Le contraire démontre l’insensibilité avec laquelle on veut imposer la laïcité non pas à l’État – ce qui serait tout à fait raisonnable – mais aux individus, de l’éducatrice en CPE à l’anonyme comptable d’une entreprise ayant des liens de près ou de loin avec le gouvernement, alors qu’on chante la gloire de la religion majoritaire au cœur même de nos institutions démocratiques. Ironiquement, cela démontre à quel point la religion majoritaire, symbolisée par le crucifix de l’Assemblée nationale, dont le sort demeure flou, est une entrave encore plus grande à la neutralité religieuse de l’État, puisqu’elle semble empêcher à nos chanteurs du dimanche de considérer le biais de leur projet de loi.

Dans ce contexte, chanter Gloria m’apparaît non seulement ostentatoire, mais baveux. C’est pas Mon beau sapin ou J’ai vu maman embrasser le Père Noël, c’est un hymne à la gloire de Dieu qui est chanté avec désinvolture, dans un contexte où l’on s’apprête à restreindre la liberté de conscience avec tout autant de désinvolture. En fait, c’est pas tant le chant, qui est ostentatoire, que la nonchalance, pour ne pas dire l’inconscience avec laquelle il est chanté. Alors que des personnes appartenant à des religions visibles sont stigmatisées et qu’elles se questionnent probablement sur leur avenir professionnel, on chante haut et fort, le sourire aux lèvres, la religion de la majorité. Ça manque, disons, de délicatesse.
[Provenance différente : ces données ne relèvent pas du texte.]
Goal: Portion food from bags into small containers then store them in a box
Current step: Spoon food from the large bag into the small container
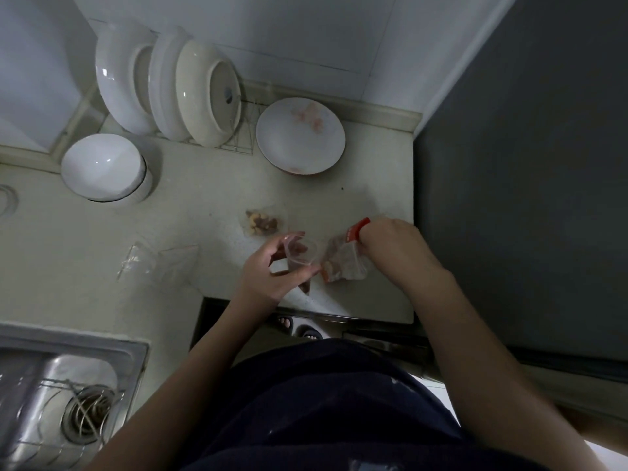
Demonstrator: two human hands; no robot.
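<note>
Holding container at the bag mouth, set up to pour

Left fingers (pixel 295 236) and thumb are curled round a small clear container (pixel 302 254), with the left hand (pixel 273 271) keeping it off the worktop (pixel 204 205) just beside the zip bag (pixel 343 265); my read is that this keeps the drop short. Right hand (pixel 390 243) grips the bag by its red-strip top. Its fingertips are hidden behind the knuckles, so I can't tell the exact pinch, but the bag hangs from there with its low end near the container. Food sits in the bag's lower part. Second bag (pixel 261 220) of nuts lies flat just behind, likely queued. Empty bags (pixel 156 263) are off to the left, well apart. No storage box in view.
</note>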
Incapable de reconnaître que cela puisse être offensant, notre commentateur nationalo-conservateur va jusqu’à assimiler cette indignation à un militantisme radical. Or, il n’est pas question ici d’interdire Noël ou de condamner les chants religieux dans la vie en général, mais de demander aux ministres qui s’apprêtent à jouer dans la religion des autres à se garder une petite gêne quant à la leur, qui plus est dans le bâtiment où sont votées les lois. Ce n’est pas être le grincheux voulant gâcher Noël que de réclamer un tantinet plus de classe et de respect de la part de nos élus.

Curieusement, cette fanfaronnade m’a fait penser au Temps des bouffons de Pierre Falardeau, le ridicule des fausses barbes des membres du Beaver Club étant remplacé ici par le ridicule tout court.

Il n’y avait rien de si scandaleux dans les célébrations du 200e anniversaire du Beaver Club. Cette célébration était surtout scandaleuse à travers le regard indigné de Pierre Falardeau, à travers sa lecture post-coloniale, à travers la comparaison aux colonisés du Ghana, les protagonistes n’ayant, eux, l’impression de rien faire de mal. Bien sûr, c’est l’opulence ostentatoire d’une petite bourgeoisie dans laquelle les colonisés sont assimilés aux colonisateurs par le simple pouvoir de l’argent qui choque. Ça et le langage cru de Falardeau. J’en cite un extrait ici, et je vous épargne le bout où ça dit le mot «plotte» : «Au Ghana, les pauvres mangent du chien. Ici, c’est les chiens qui mangent du pauvre. Et ils prennent leur air surpris quand on en met un dans une valise de char». Parlant de radicalisme.

Je m’égare, mais c’était pour vous donner le goût de revoir ce magnifique petit film de 15 minutes qui se termine avec cette citation savoureuse de Roger Landry, alors président du Beaver Club : «Applaudissons-nous, we are magnificient people». Le chant du PQ clôt avec autant de magnificence et de faste une session parlementaire qui, quand on la regarde à travers la lorgnette des droits des minorités, n’est pas tellement glorieuse.